*Activity*
Please print the entries below exactly, from the line with "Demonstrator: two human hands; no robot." through the line with "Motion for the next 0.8", including both of those lines and leaving out all others.

*Data items*
══════════════════════════════
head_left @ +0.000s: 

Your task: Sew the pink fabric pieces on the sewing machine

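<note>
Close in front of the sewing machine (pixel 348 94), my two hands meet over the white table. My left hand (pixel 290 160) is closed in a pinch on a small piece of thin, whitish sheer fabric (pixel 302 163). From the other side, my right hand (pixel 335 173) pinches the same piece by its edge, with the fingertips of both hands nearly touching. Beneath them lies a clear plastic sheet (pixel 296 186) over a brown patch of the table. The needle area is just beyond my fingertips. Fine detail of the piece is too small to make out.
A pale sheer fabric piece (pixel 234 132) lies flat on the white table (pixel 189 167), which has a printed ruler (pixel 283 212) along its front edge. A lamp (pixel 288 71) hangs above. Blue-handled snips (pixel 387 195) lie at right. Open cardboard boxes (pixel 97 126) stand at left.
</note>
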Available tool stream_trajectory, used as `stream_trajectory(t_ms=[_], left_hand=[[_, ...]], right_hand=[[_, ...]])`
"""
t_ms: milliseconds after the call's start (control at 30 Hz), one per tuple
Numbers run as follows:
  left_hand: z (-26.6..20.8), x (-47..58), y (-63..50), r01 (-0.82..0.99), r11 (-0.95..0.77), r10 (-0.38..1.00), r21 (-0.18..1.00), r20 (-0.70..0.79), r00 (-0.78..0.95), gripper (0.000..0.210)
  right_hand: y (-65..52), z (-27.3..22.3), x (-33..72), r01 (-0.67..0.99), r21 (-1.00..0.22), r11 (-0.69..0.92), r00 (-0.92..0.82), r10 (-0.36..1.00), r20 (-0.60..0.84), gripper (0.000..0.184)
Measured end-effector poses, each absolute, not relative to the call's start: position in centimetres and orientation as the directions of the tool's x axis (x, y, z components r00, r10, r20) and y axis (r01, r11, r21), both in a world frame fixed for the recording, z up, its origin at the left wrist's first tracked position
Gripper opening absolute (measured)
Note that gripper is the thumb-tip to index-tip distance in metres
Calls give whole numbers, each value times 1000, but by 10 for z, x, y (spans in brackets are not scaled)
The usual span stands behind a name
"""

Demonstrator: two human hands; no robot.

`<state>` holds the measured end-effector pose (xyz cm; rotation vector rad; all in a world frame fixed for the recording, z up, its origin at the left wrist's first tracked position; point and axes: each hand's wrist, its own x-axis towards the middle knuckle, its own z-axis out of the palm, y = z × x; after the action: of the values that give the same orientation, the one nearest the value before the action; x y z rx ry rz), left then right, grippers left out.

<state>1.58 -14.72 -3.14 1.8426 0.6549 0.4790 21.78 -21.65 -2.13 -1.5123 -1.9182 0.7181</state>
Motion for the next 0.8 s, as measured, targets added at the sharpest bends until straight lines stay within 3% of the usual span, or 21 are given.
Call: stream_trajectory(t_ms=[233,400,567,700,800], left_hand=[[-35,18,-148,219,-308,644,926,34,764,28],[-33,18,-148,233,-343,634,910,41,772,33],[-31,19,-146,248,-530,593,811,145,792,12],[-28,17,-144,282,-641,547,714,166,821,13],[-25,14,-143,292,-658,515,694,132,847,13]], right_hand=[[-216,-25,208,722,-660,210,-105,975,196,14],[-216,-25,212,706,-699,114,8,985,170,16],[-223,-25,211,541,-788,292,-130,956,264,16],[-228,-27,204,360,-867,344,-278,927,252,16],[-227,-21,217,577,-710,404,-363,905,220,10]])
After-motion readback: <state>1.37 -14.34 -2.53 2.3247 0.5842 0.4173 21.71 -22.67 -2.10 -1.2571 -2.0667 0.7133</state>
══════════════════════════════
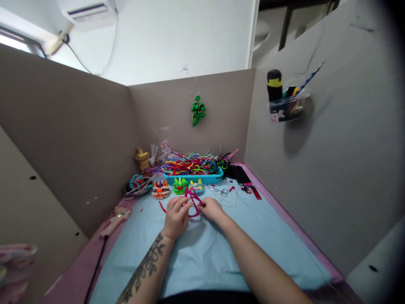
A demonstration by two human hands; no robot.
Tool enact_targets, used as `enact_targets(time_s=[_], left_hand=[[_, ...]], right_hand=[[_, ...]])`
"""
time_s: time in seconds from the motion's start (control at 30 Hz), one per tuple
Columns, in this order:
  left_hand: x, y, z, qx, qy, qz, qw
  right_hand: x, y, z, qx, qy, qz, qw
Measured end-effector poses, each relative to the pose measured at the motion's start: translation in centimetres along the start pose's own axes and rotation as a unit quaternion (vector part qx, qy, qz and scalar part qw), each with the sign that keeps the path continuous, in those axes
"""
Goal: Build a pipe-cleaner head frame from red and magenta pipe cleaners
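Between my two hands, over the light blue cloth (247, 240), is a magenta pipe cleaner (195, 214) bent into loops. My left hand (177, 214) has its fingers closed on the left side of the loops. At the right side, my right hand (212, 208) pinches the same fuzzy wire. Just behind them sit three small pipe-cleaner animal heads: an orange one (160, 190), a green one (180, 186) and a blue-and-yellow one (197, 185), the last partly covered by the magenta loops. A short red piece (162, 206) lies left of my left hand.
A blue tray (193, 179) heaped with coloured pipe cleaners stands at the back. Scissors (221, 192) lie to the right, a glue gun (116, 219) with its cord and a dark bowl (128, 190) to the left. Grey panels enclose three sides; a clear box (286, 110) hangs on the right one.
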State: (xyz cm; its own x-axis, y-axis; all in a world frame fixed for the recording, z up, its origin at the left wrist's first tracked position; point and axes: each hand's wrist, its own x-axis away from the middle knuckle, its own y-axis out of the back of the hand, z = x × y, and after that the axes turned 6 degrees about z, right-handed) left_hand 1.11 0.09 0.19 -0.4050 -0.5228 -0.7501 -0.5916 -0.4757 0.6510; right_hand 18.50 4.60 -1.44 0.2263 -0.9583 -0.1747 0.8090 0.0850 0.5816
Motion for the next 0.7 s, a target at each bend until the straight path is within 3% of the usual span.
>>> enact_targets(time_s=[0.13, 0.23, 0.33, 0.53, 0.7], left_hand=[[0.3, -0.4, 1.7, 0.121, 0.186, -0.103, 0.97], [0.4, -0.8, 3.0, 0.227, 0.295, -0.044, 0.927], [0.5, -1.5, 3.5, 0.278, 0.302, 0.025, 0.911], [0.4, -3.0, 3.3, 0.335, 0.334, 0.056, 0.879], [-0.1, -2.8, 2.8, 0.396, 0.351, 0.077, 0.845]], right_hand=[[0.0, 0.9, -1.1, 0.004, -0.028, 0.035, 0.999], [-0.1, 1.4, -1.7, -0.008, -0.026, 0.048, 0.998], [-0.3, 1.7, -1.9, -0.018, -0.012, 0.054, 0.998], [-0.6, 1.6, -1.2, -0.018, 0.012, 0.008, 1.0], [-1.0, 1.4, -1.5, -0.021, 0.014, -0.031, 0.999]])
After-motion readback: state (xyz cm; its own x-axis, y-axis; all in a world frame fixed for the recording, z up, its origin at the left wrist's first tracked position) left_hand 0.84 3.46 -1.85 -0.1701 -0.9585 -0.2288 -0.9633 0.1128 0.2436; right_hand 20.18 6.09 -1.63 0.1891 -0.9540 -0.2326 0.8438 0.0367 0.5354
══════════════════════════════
*Answer to the problem*
Demonstrator: two human hands; no robot.

`<state>` holds the measured end-effector pose (xyz cm; rotation vector rad; all in a world frame fixed for the recording, z up, its origin at the left wrist's first tracked position; point and axes: each hand's wrist, its own x-axis towards the middle knuckle, its own z-axis out of the palm, y = z × x; after the action: of the values that give the same orientation, the one nearest the value before the action; x y z rx ry rz), left then right, grippers left out.

<state>1.58 -14.72 -3.14 1.8426 0.6549 0.4790 21.78 -21.65 -2.13 -1.5123 -1.9182 0.7181</state>
Motion for the next 0.8 s, as measured, targets added at the sharpest bends until straight lines stay within 3% of the usual span, or 21 are given.

This exercise is now finished.